■ **ACTION ITEM**
Find the line with "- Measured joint" in the records below. Copy it and every line after it, up to and including the line with "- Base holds".

■ **Collected data entries**
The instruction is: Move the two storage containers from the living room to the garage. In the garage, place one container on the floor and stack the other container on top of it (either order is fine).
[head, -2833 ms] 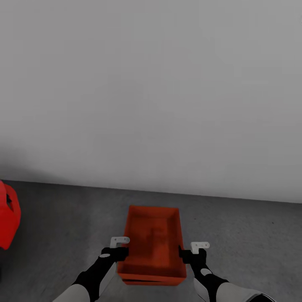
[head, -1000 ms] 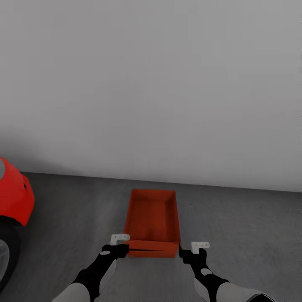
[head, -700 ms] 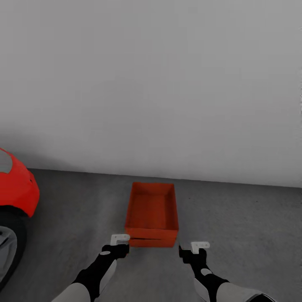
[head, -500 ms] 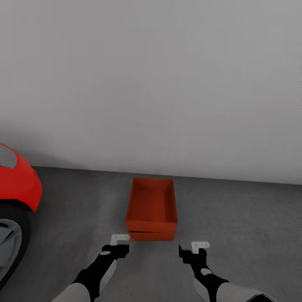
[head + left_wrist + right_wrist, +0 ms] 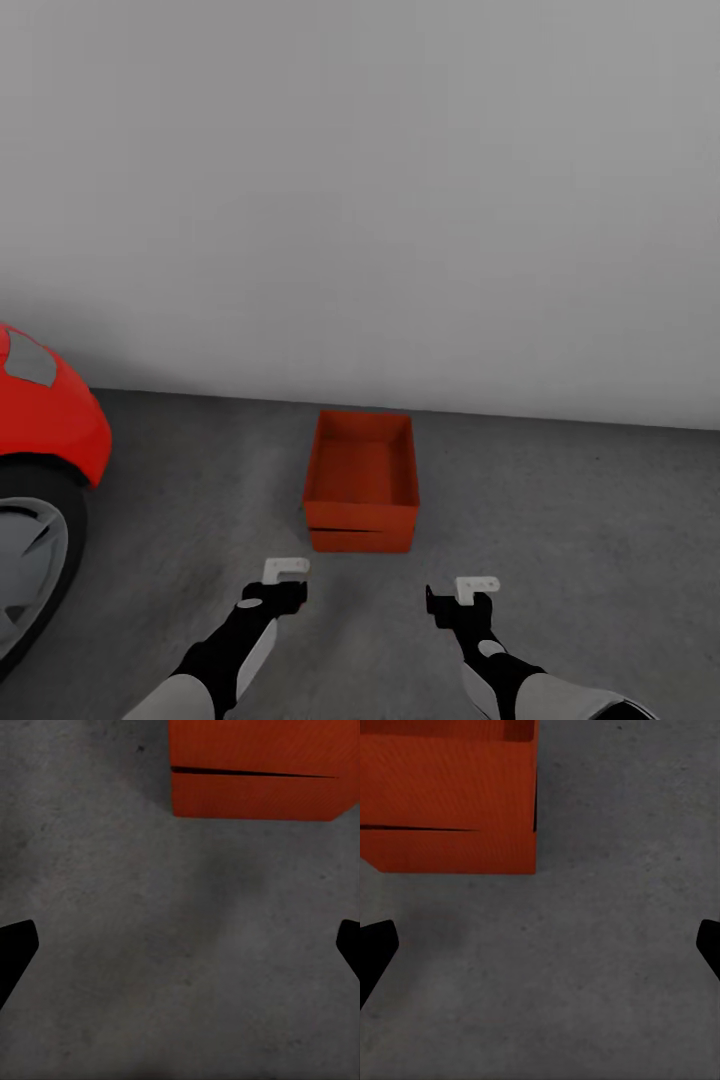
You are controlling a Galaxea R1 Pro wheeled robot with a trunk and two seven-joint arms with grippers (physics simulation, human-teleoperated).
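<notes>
1. Two orange bins [image 5: 361,482], stacked and empty, stand on the grey floor [image 5: 560,520] near the wall [image 5: 360,200].
2. Left gripper [image 5: 287,580] and right gripper [image 5: 462,592]: fingers spread, holding nothing, apart from the bins.
3. Red car [image 5: 45,420], at left.

Plain pale grey wall [image 5: 360,180], rough dark concrete floor [image 5: 580,500], red car [image 5: 40,420]

Red car [image 5: 45,405] nose, wheel [image 5: 30,560] apparently grey-rimmed, pale grey wall [image 5: 380,200] behind
</notes>
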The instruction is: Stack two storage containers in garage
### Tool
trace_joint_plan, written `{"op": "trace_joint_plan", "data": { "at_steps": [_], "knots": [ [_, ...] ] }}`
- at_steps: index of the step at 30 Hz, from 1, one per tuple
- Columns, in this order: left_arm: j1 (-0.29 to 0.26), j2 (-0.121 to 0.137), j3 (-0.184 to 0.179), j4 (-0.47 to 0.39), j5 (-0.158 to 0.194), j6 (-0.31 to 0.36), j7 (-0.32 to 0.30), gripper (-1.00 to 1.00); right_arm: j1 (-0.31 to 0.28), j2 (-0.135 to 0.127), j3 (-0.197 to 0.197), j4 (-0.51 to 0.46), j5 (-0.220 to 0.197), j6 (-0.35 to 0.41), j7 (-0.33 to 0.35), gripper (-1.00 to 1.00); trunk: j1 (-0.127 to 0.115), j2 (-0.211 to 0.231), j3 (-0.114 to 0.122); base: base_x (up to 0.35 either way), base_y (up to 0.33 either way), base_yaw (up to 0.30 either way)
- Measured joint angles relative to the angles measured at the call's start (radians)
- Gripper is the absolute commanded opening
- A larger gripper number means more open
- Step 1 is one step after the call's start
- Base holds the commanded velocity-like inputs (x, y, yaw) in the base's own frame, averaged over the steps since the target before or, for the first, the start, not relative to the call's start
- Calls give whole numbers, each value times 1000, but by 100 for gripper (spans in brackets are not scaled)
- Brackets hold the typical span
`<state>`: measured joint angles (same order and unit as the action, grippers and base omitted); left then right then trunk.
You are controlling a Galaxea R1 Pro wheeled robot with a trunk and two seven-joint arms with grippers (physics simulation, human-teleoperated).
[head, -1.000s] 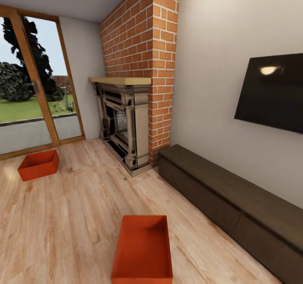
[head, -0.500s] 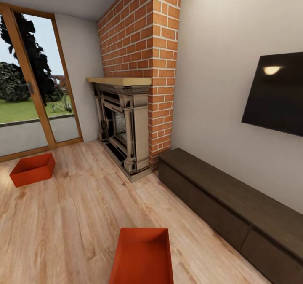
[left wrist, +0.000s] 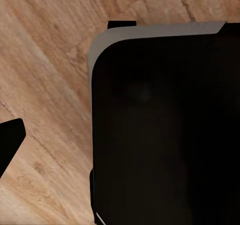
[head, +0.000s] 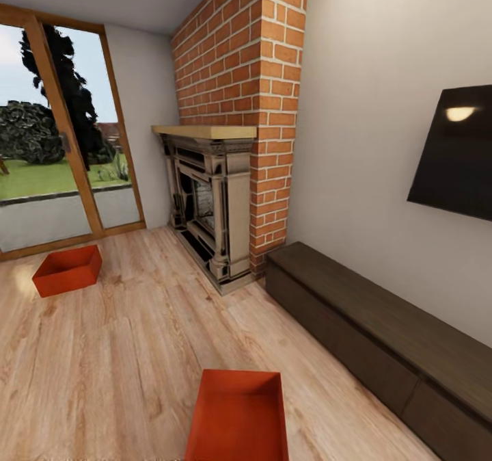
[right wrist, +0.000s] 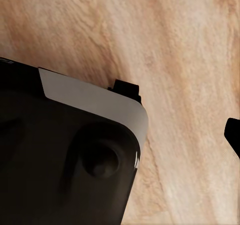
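Storage containers: both sit on the living room's wood-plank floor [head: 123,351]. Near container [head: 239,416] is at the bottom centre of the head view, open top up, empty, near end cut off by the frame edge. Far container [head: 67,269] is far left, just short of the glass patio door [head: 55,167], also empty and upright. They are well apart.

Grippers: can't tell whether either is open or closed. Both wrist views look past dark robot bodywork at floor planks, with only dark slivers at the frame edges. Nothing appears held.

Step in hand, as I read it: approach and pick up the near container. Suggest squaring the base to its long axis, stopping close enough that the whole rim is in sight, then taking opposite walls with both arms. The walls look thin and tapered, so a one-sided pinch may tilt it.

Room: brick fireplace [head: 225,201] with wood mantel mid-scene, low dark media cabinet [head: 383,331] along the right wall under a wall TV [head: 458,153]. Keep the base left of the cabinet when turning. Floor is smooth, so the bin could slide if nudged.
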<state>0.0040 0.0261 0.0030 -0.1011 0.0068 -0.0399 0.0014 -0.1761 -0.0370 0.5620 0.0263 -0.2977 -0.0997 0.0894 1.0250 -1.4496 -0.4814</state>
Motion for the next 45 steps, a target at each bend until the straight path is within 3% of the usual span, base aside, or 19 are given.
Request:
{"op": "trace_joint_plan", "data": {
  "at_steps": [14,45],
  "knots": [
    [0,-1,1,0,-1,0,0,100,0,0,0,0,-1,1,0,100,0,0,0,25,116,20],
    [0,-1,0,0,-1,0,0,100,0,-3,6,0,-9,1,0,100,0,0,0,1,2,-53]
  ]
}}
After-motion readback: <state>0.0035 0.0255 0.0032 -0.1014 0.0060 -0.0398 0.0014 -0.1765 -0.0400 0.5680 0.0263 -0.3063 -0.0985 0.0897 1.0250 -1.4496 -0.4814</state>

■ **WRITTEN SOLUTION**
- Measured joint angles relative to the angles measured at the call's start (radians)
- Gripper is the absolute commanded opening
- A larger gripper number means more open
- Step 1 is one step after the call's start
- Base holds the commanded velocity-like inputs (x, y, yaw) in the base's own frame, averaged over the steps since the target before or, for the first, the start, not relative to the call's start

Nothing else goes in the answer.